**Exercise**
Search the listing below for "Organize". Copy each matching line.

**Information**
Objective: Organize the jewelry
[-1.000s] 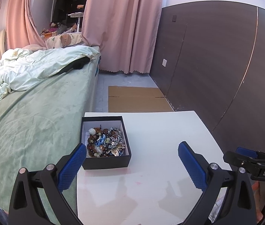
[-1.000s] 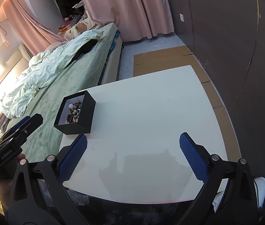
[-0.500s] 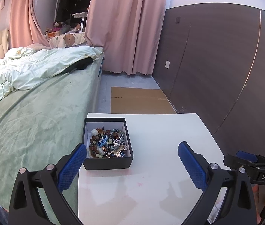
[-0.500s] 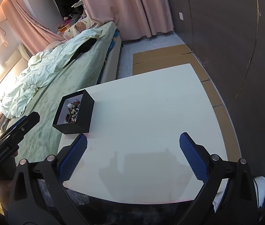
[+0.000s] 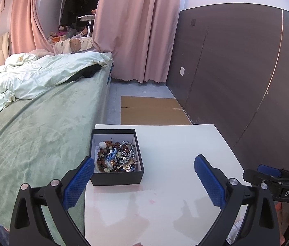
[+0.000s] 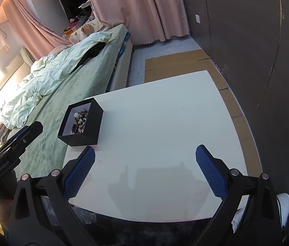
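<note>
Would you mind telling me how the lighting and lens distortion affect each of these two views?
Left wrist view: even daylight, the jewelry in the black box reads sharply, and soft gripper shadows fall on the white table. Right wrist view: a blown-out glare at the upper left washes out the headboard, and the table's edges bow strongly. Both have dark fisheye corners.

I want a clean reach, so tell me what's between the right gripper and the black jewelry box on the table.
Nothing: in the right wrist view only bare white table lies between the open right gripper and the black jewelry box.
</note>
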Available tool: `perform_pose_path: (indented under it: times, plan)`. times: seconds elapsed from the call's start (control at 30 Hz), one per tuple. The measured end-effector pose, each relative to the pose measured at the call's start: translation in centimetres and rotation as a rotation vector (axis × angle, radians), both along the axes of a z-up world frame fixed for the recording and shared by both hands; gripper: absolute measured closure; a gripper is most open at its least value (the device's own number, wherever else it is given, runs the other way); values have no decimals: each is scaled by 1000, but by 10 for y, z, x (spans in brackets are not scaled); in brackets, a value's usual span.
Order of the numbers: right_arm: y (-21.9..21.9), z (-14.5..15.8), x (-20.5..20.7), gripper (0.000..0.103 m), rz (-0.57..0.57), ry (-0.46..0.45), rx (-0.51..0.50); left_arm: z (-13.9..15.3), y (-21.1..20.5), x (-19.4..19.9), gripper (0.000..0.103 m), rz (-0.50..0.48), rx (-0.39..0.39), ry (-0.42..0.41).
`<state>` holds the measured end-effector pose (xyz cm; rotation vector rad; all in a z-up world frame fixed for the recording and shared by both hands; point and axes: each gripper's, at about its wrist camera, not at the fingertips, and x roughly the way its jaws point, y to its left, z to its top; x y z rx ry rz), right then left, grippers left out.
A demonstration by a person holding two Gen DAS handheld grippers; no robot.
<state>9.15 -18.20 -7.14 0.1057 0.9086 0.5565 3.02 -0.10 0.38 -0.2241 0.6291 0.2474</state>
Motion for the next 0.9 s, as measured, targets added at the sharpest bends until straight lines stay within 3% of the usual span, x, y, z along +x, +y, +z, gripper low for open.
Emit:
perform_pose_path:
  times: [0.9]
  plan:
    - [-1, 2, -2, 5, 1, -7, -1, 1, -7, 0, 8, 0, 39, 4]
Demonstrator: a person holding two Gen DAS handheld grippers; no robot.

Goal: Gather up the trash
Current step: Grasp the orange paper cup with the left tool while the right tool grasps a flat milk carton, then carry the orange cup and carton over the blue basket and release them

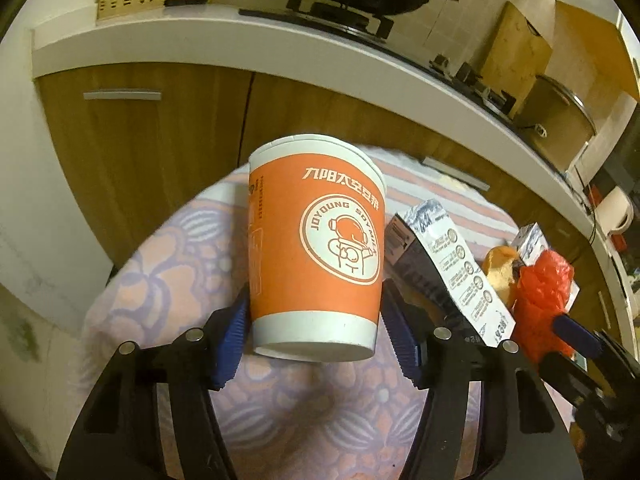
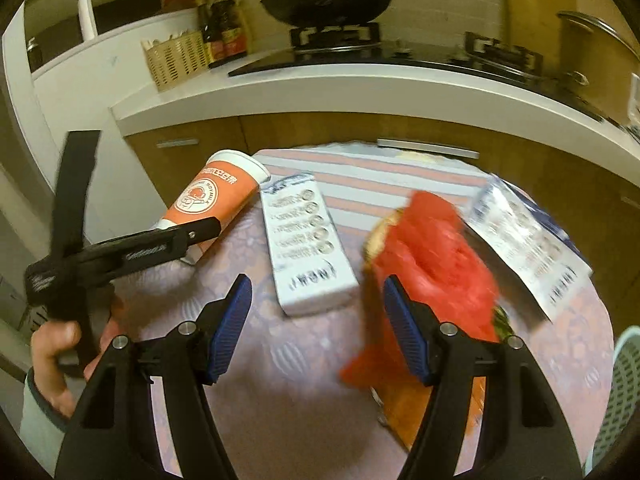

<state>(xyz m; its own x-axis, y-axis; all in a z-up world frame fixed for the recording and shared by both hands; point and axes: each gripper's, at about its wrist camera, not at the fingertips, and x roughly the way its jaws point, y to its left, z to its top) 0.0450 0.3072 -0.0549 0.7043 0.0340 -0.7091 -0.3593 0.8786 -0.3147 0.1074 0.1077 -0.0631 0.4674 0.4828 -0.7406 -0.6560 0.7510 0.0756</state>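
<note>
Wooden cabinets (image 1: 160,140) under a white counter (image 2: 360,84) bearing a black wok (image 2: 328,2), dimly yellow-lit.

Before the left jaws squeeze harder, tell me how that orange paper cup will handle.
The orange paper cup looks thin-walled, so it would probably dent under a hard squeeze. It seems light. It tapers toward the base, so it might slip forward out of the left gripper. Already tilted, it would likely tip and roll if let go.

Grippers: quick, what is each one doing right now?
Left gripper: closed on the orange paper cup.
Right gripper: open, gripping nothing.
</note>
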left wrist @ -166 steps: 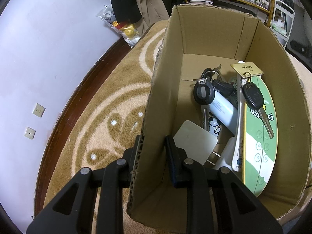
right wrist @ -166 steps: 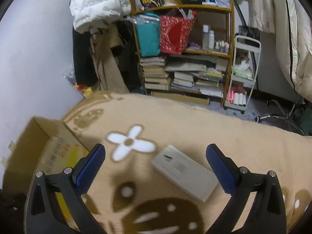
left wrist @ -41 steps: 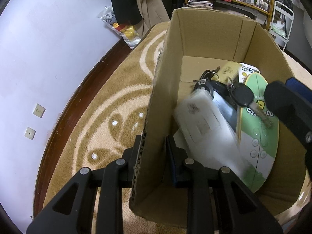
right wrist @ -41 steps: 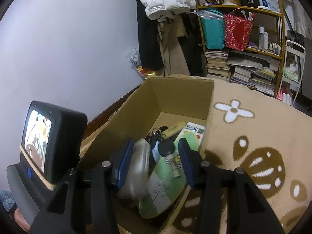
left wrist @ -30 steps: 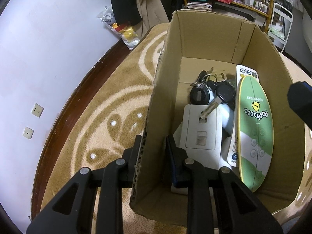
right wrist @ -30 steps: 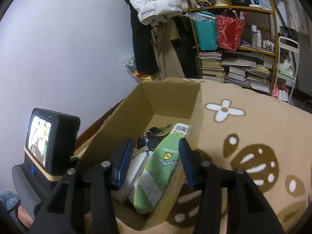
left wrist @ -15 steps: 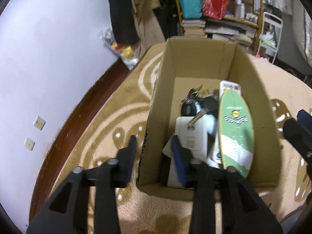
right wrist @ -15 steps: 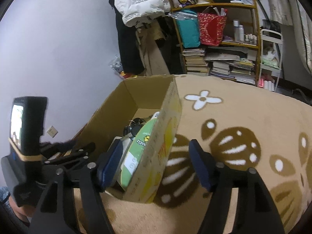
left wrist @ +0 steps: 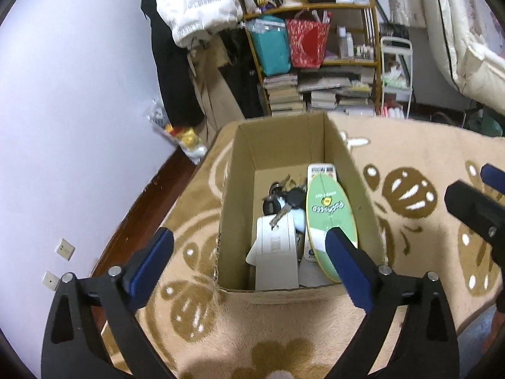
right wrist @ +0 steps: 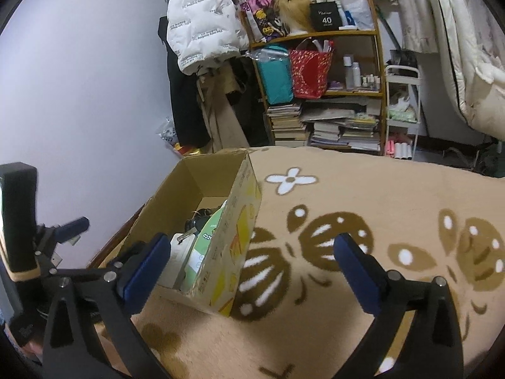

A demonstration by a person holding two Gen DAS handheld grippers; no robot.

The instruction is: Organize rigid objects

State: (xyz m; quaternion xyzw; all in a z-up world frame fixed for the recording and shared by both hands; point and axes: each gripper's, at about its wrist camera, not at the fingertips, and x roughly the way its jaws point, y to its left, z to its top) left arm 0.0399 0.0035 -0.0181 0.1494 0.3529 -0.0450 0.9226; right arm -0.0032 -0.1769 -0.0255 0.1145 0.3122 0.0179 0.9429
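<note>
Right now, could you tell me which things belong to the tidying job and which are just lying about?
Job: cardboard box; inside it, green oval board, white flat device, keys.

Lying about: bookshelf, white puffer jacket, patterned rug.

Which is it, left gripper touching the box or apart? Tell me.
Apart. The left wrist view shows the left gripper open, its fingers spread and raised in front of the box, with rug visible between them and the cardboard.
</note>
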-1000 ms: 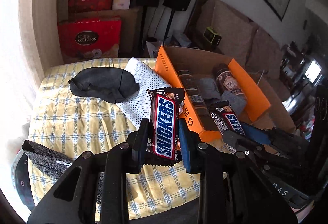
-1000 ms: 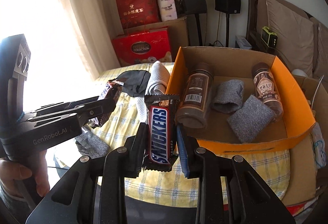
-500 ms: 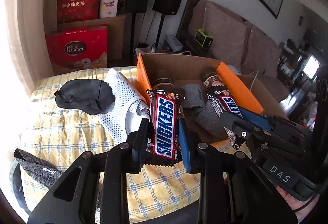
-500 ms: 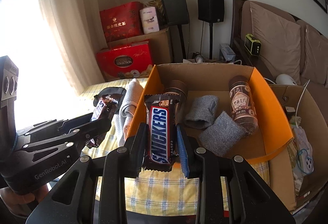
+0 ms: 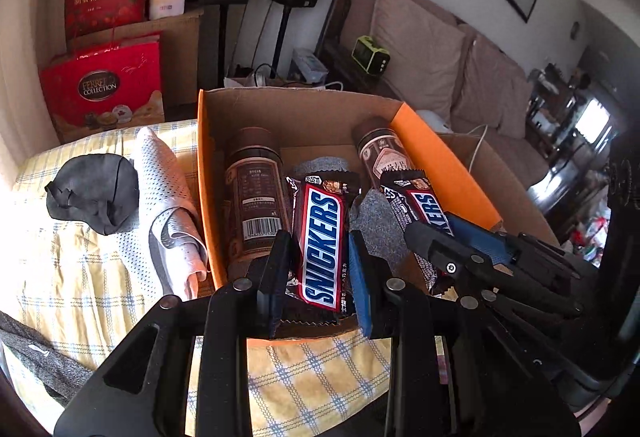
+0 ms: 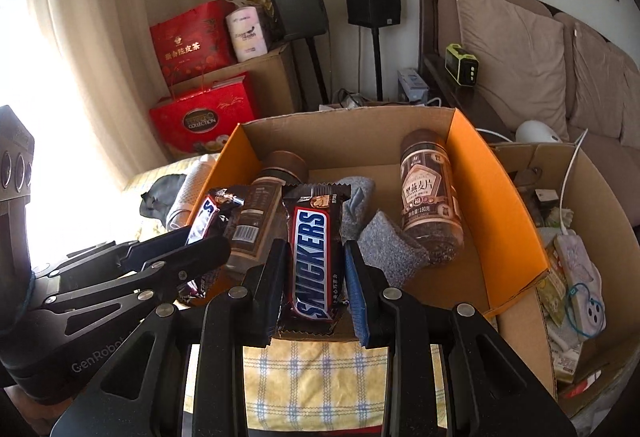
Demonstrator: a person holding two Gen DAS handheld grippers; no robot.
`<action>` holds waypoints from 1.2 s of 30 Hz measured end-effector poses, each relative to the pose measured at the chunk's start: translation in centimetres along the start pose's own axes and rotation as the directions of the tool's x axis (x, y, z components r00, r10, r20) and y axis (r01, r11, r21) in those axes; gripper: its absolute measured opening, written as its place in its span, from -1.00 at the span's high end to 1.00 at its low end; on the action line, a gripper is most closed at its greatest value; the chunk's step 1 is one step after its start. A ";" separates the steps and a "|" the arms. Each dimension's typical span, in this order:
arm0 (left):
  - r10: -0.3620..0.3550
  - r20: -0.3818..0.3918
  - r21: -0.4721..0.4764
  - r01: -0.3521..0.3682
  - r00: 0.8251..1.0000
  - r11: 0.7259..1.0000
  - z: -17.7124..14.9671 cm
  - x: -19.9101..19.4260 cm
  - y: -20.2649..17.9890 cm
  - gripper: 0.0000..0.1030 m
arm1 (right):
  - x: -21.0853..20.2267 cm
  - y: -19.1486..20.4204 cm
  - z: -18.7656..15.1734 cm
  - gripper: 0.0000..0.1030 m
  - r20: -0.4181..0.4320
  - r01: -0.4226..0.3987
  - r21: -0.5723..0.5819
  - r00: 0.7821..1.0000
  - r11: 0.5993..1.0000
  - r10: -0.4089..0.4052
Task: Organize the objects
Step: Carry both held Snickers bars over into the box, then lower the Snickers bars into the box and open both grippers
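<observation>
My left gripper [image 5: 318, 269] is shut on a Snickers bar [image 5: 322, 241] and holds it over the front of an orange cardboard box [image 5: 444, 173]. My right gripper [image 6: 314, 277] is shut on a second Snickers bar [image 6: 312, 257], also over the box's front edge [image 6: 508, 213]. Each gripper shows in the other's view: the right one [image 5: 440, 233] with its bar [image 5: 420, 205], the left one [image 6: 200, 249] with its bar [image 6: 204, 217]. In the box lie two brown jars [image 5: 252, 197] [image 6: 430, 193] and two grey folded cloths [image 6: 390, 249].
The box stands on a yellow checked cloth [image 5: 80, 277]. Left of it lie a white mesh garment [image 5: 168, 197], a black cloth [image 5: 92, 193] and a grey garment [image 5: 36, 357]. A second cardboard box [image 6: 580, 237] with cables is on the right. Red gift bags [image 5: 104, 89] stand behind.
Both grippers have moved forward and right with their Snickers bars, from over the checked cloth to over the front of the orange box. The box now looms larger in both views.
</observation>
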State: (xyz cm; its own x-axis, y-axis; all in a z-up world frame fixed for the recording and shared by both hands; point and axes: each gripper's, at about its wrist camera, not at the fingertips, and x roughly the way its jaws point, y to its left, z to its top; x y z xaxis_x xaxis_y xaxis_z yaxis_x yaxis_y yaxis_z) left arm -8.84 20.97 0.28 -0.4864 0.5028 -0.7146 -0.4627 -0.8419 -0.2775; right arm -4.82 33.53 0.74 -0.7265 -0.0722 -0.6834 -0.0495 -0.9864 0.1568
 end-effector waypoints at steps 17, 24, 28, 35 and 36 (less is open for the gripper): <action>-0.007 -0.015 -0.045 0.006 1.000 0.999 0.6 0.7 1.3 0.27 | 1.6 -2.1 -0.2 0.45 -0.032 -0.021 0.057 0.999 0.998 0.023; 0.017 0.020 -0.074 -0.015 1.000 0.997 0.7 -1.2 2.9 0.09 | 3.5 -1.1 -0.1 0.45 -0.054 -0.048 0.054 0.997 0.997 0.051; 0.028 0.025 -0.077 -0.026 0.999 0.997 0.8 -1.7 3.4 0.09 | 4.1 -0.8 0.3 0.45 -0.058 -0.037 0.035 0.998 0.999 0.039; 0.029 0.034 -0.086 -0.026 0.999 0.996 0.6 -1.6 3.6 -0.20 | 5.1 -0.7 0.7 0.45 -0.078 -0.005 0.016 0.997 1.000 0.006; 0.027 0.033 -0.087 -0.024 0.999 0.996 0.6 -1.5 3.6 -0.21 | 5.2 -0.6 0.6 0.45 -0.082 -0.002 0.012 0.997 1.000 0.003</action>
State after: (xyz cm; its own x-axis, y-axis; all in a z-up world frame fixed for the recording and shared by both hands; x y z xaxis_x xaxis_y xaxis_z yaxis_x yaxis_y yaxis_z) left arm -10.20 17.27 0.71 -0.5230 0.4860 -0.7002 -0.3848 -0.8676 -0.3148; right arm -8.99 33.83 -2.55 -0.6677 -0.0869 -0.7394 -0.0563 -0.9844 0.1665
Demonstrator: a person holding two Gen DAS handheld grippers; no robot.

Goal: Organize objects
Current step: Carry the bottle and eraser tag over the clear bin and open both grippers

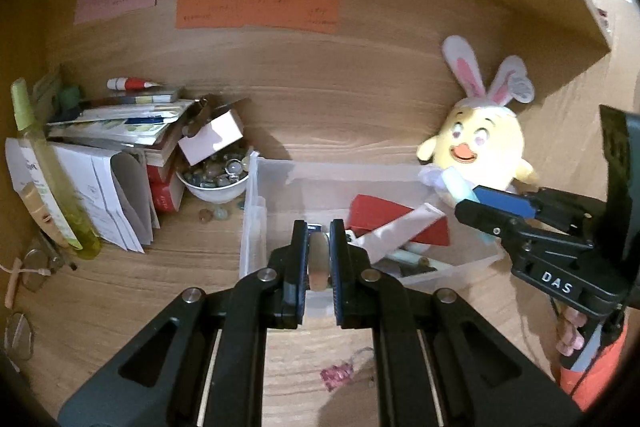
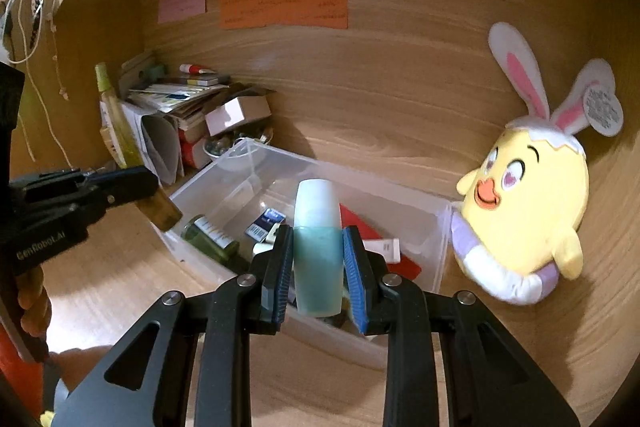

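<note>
While clamped in right tool [image 2: 318, 263], teal bottle [image 2: 318, 255], over clear bin [image 2: 438, 247]

The left hand-held gripper [image 1: 319, 259] is clamping a small brownish cylindrical object [image 1: 319, 261] tight between its black jaws, hanging over the near edge of a clear plastic bin [image 1: 256, 223] sitting on the wooden surface [image 1: 160, 291]. The right hand-held gripper [image 1: 476, 207] is reaching in from the right, pinching a pale blue-green bottle [image 1: 456, 187] in front of a yellow plush chick with bunny ears [image 1: 480, 143]. A red card [image 1: 376, 211] and a white tube [image 1: 400, 231] are lying inside the bin. A white bowl of glass pebbles [image 1: 218, 175] is sitting left of it.
</note>
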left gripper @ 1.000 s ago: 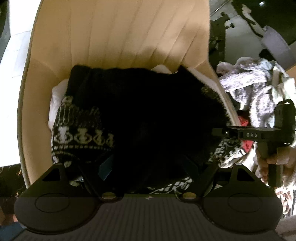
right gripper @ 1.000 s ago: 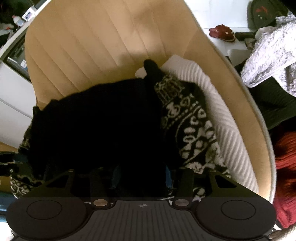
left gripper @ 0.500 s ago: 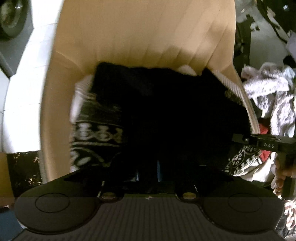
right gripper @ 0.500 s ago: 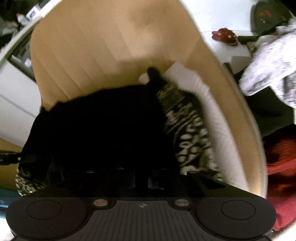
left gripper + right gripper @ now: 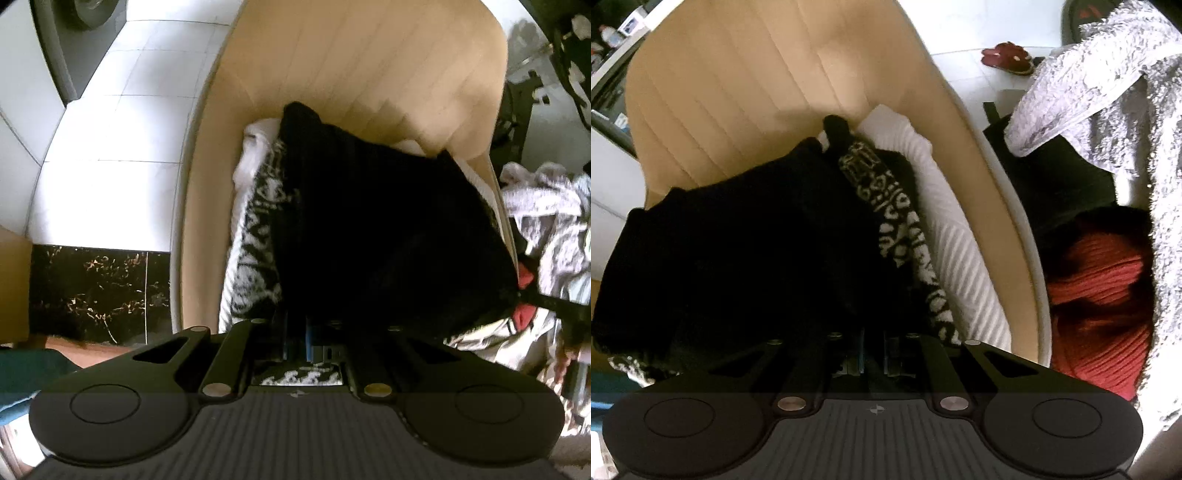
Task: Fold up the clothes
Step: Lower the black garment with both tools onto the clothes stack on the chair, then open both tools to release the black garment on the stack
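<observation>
Resting in a tan shell chair (image 5: 369, 62), a black sweater (image 5: 388, 229) lies on top of a black-and-white patterned knit (image 5: 258, 236), which in turn sits on a white ribbed knit (image 5: 956, 254): three garments stacked in one seat. Both claws are at the near edge of the black sweater. The left claw (image 5: 317, 343) has narrowed since a second ago, when its fingers stood wide apart beside the fabric; they are now drawn close together with dark cloth bunched around them, though whether they truly pinch it cannot be told. The right claw (image 5: 875, 350) has likewise come in from a wide spread to a narrow gap pressed into the black fabric, its hold equally unclear. The left wrist view has swung leftward, bringing white floor tiles (image 5: 110, 155) and a dark marbled strip (image 5: 96, 288) into sight. Beside the chair lie one red ribbed knit (image 5: 1100, 295) and one grey fleecy garment (image 5: 1108, 81), with a red slipper (image 5: 1006, 57) on the floor beyond.
</observation>
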Available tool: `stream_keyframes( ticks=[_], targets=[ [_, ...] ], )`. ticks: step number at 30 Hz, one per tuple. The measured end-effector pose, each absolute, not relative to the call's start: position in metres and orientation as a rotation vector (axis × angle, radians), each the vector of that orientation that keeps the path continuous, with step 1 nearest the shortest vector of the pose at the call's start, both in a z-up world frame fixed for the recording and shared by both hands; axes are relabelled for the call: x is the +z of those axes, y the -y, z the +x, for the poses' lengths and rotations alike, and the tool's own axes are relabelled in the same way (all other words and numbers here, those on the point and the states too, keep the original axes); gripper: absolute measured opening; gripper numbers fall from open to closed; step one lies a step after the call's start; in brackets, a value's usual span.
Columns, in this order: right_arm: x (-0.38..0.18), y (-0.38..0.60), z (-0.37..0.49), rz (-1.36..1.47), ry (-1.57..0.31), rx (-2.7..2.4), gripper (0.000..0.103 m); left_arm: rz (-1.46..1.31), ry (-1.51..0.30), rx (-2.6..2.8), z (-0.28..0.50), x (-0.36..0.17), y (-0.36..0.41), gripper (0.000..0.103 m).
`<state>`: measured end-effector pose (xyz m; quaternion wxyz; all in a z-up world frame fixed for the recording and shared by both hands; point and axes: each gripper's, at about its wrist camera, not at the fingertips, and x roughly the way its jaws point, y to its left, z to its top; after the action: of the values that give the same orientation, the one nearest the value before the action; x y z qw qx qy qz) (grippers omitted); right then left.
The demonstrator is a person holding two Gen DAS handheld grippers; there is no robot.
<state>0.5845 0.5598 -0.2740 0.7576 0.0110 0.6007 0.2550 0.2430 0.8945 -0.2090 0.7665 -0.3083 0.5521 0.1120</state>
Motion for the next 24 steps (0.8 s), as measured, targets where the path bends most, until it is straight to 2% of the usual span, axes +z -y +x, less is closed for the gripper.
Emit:
stream_keyframes(
  ticks=[4,11,12,14,15,16,17,18,19,20,21,22,24],
  targets=[
    [-0.263,-0.559,0.585,0.006,-1.28,0.551,0.007,-0.713,-1.163,0.274,0.237,-0.203,-0.904,0.009],
    [-0.283,-0.572,0.581,-0.078,-1.27,0.5,0.008,-0.566,-1.185,0.292,0.248,-0.216,-0.898,0.009],
    [-0.282,-0.575,0.58,-0.089,-1.26,0.494,0.009,-0.558,-1.186,0.298,0.249,-0.216,-0.896,0.01],
    [-0.28,-0.576,0.577,-0.09,-1.242,0.473,0.02,-0.546,-1.181,0.311,0.25,-0.216,-0.891,0.015],
    [-0.279,-0.575,0.576,-0.086,-1.236,0.46,0.031,-0.548,-1.174,0.322,0.249,-0.216,-0.891,0.026],
    [-0.277,-0.574,0.573,-0.082,-1.222,0.457,0.041,-0.553,-1.17,0.334,0.249,-0.215,-0.89,0.047],
    [-0.274,-0.573,0.571,-0.078,-1.209,0.454,0.048,-0.557,-1.165,0.346,0.249,-0.215,-0.89,0.061],
    [-0.27,-0.572,0.568,-0.087,-1.193,0.445,0.063,-0.562,-1.154,0.351,0.248,-0.213,-0.889,0.076],
    [-0.265,-0.572,0.566,-0.094,-1.178,0.436,0.07,-0.56,-1.139,0.347,0.249,-0.21,-0.887,0.076],
    [-0.261,-0.571,0.563,-0.1,-1.163,0.426,0.07,-0.553,-1.125,0.341,0.25,-0.207,-0.885,0.077],
    [-0.257,-0.57,0.561,-0.092,-1.153,0.431,0.072,-0.542,-1.116,0.334,0.251,-0.204,-0.882,0.084],
    [-0.253,-0.57,0.56,-0.087,-1.146,0.422,0.081,-0.527,-1.106,0.33,0.253,-0.2,-0.879,0.091],
    [-0.244,-0.568,0.557,-0.077,-1.119,0.393,0.086,-0.497,-1.083,0.325,0.256,-0.193,-0.874,0.095]
  ],
)
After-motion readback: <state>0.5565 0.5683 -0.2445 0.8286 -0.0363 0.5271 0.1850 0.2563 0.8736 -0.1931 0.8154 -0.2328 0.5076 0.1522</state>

**Problem solution**
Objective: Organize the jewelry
The instruction is: Organize rigid objects
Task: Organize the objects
Goal: Organize objects

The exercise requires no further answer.